DIRECTIONS>
The copy you return must match the listing word for word and carry no pictures.
━━ AVAILABLE DATA ━━
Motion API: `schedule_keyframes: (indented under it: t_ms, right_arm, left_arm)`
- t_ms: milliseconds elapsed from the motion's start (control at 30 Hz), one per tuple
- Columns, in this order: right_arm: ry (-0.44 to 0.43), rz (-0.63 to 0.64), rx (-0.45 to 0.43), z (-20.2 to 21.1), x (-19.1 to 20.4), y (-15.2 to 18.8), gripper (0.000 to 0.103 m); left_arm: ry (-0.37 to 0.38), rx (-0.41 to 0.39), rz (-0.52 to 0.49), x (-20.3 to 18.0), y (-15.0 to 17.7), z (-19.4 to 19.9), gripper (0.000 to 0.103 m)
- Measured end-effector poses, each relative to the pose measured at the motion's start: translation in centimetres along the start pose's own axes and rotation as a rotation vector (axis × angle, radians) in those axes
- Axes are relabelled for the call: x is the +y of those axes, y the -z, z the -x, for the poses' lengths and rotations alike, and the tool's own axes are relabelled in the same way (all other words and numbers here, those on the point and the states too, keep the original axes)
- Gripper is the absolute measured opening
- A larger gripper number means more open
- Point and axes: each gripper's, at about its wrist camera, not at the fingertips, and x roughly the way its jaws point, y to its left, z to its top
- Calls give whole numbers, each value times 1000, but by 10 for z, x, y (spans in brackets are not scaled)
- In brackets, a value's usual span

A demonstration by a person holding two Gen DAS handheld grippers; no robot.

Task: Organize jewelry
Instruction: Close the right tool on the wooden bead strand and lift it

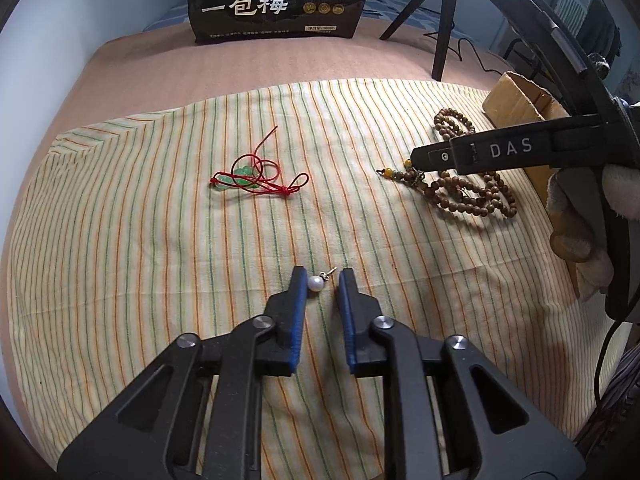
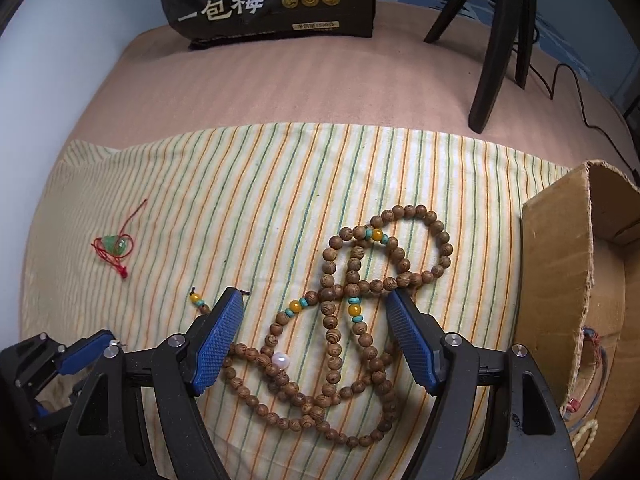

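On a cream cloth with thin green and orange stripes (image 1: pixel 160 240), spread over a pinkish-brown bed surface (image 1: pixel 240 64), the left gripper (image 1: pixel 323 278) sits low with its blue-padded black fingers (image 1: pixel 298 300) a little apart, and a small white pearl stud earring with a short metal post (image 1: pixel 315 281) lies on the cloth between the tips, touching or nearly touching the left-hand pad while the other pad stands clear of it, so the claw is not clamped on it. Farther out on the cloth lies a green jade-like pendant tangled in a thin red cord (image 1: pixel 244 174), well apart from the earring. To the right, a long string of brown wooden beads with a few yellow and turquoise spacer beads (image 2: pixel 360 320) is heaped in loose overlapping loops, and one pale pearl-like bead (image 2: pixel 280 360) rests among the loops. The right gripper (image 2: pixel 316 304) hangs over this string with its blue ribbed pads (image 2: pixel 218 340) spread wide, one on each side of the heap, gripping nothing. Just beside the beads at the cloth's right edge stands an open brown cardboard box (image 2: pixel 556 280). At the far side of the bed stand a black snack bag printed with white Chinese characters (image 1: pixel 276 4) and the black legs of a tripod (image 1: pixel 444 32)
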Motion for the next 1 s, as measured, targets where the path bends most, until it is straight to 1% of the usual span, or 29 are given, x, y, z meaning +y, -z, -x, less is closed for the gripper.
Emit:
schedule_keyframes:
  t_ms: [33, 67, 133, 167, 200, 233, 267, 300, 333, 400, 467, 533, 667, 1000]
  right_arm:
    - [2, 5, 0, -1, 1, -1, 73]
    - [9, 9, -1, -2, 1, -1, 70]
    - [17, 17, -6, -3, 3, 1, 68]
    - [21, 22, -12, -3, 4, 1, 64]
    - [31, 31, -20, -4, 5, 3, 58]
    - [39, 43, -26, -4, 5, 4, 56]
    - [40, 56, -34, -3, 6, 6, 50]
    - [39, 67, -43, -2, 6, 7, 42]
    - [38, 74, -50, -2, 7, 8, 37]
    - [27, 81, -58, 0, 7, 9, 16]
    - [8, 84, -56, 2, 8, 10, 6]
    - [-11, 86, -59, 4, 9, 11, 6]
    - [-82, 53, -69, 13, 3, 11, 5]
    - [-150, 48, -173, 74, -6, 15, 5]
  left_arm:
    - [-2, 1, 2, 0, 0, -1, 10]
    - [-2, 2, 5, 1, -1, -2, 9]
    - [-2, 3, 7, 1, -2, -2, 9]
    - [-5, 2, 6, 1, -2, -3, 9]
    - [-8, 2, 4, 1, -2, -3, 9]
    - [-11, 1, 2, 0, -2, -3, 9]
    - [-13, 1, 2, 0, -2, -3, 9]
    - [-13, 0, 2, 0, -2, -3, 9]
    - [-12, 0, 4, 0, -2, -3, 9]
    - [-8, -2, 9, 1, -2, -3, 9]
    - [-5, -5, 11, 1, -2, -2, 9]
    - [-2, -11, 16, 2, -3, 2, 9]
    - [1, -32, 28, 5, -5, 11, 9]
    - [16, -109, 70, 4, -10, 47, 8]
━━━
EXPECTED ANSWER>
Motion API: `schedule_keyframes: (indented under it: t_ms, right_arm, left_arm)`
- t_ms: milliseconds elapsed from the motion's start (control at 30 Hz), one per tuple
- Columns, in this order: right_arm: ry (-0.44 to 0.43), rz (-0.63 to 0.64), rx (-0.45 to 0.43), z (-20.2 to 21.1), x (-19.1 to 20.4), y (-15.2 to 18.8), gripper (0.000 to 0.103 m); left_arm: ry (-0.37 to 0.38), rx (-0.41 to 0.39), rz (-0.52 to 0.49), x (-20.3 to 18.0), y (-15.0 to 17.7), z (-19.4 to 19.9), gripper (0.000 to 0.103 m)
- Measured end-effector poses, each relative to the pose measured at the motion's start: translation in centimetres along the start pose's own axes and rotation as a rotation vector (axis × angle, radians) in those axes
- Axes are relabelled for the call: x is the +y of those axes, y the -z, z the -x, for the poses' lengths and rotations alike, and the tool's own axes are relabelled in the same way (all other words and numbers here, those on the point and the states too, keep the original axes)
- Gripper is the absolute measured opening
- A larger gripper number means more open
- Point and axes: each gripper's, at about its wrist camera, not at the fingertips, and x roughly the way its jaws point, y to its left, z to its top
- Calls give whole numbers, each value times 1000, but by 10 for z, x, y (spans in brackets are not scaled)
- In brackets, a value's usual span

A demonstration by a person holding two Gen DAS handheld grippers; no robot.

Task: Organize jewelry
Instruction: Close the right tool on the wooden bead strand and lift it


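On a cream cloth with thin green and orange stripes (image 1: pixel 160 240), spread over a pinkish-brown bed surface (image 1: pixel 240 64), the left gripper (image 1: pixel 323 278) sits low with its blue-padded black fingers (image 1: pixel 298 300) a little apart, and a small white pearl stud earring with a short metal post (image 1: pixel 315 281) lies on the cloth between the tips, touching or nearly touching the left-hand pad while the other pad stands clear of it, so the claw is not clamped on it. Farther out on the cloth lies a green jade-like pendant tangled in a thin red cord (image 1: pixel 244 174), well apart from the earring. To the right, a long string of brown wooden beads with a few yellow and turquoise spacer beads (image 2: pixel 360 320) is heaped in loose overlapping loops, and one pale pearl-like bead (image 2: pixel 280 360) rests among the loops. The right gripper (image 2: pixel 316 304) hangs over this string with its blue ribbed pads (image 2: pixel 218 340) spread wide, one on each side of the heap, gripping nothing. Just beside the beads at the cloth's right edge stands an open brown cardboard box (image 2: pixel 556 280). At the far side of the bed stand a black snack bag printed with white Chinese characters (image 1: pixel 276 4) and the black legs of a tripod (image 1: pixel 444 32)
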Motion for the next 1 s, as measured, targets where the path bends most, until it is straight to 1% of the usual span, or 29 are given, x, y, z meaning +y, -z, -x, less is closed for the gripper.
Emit:
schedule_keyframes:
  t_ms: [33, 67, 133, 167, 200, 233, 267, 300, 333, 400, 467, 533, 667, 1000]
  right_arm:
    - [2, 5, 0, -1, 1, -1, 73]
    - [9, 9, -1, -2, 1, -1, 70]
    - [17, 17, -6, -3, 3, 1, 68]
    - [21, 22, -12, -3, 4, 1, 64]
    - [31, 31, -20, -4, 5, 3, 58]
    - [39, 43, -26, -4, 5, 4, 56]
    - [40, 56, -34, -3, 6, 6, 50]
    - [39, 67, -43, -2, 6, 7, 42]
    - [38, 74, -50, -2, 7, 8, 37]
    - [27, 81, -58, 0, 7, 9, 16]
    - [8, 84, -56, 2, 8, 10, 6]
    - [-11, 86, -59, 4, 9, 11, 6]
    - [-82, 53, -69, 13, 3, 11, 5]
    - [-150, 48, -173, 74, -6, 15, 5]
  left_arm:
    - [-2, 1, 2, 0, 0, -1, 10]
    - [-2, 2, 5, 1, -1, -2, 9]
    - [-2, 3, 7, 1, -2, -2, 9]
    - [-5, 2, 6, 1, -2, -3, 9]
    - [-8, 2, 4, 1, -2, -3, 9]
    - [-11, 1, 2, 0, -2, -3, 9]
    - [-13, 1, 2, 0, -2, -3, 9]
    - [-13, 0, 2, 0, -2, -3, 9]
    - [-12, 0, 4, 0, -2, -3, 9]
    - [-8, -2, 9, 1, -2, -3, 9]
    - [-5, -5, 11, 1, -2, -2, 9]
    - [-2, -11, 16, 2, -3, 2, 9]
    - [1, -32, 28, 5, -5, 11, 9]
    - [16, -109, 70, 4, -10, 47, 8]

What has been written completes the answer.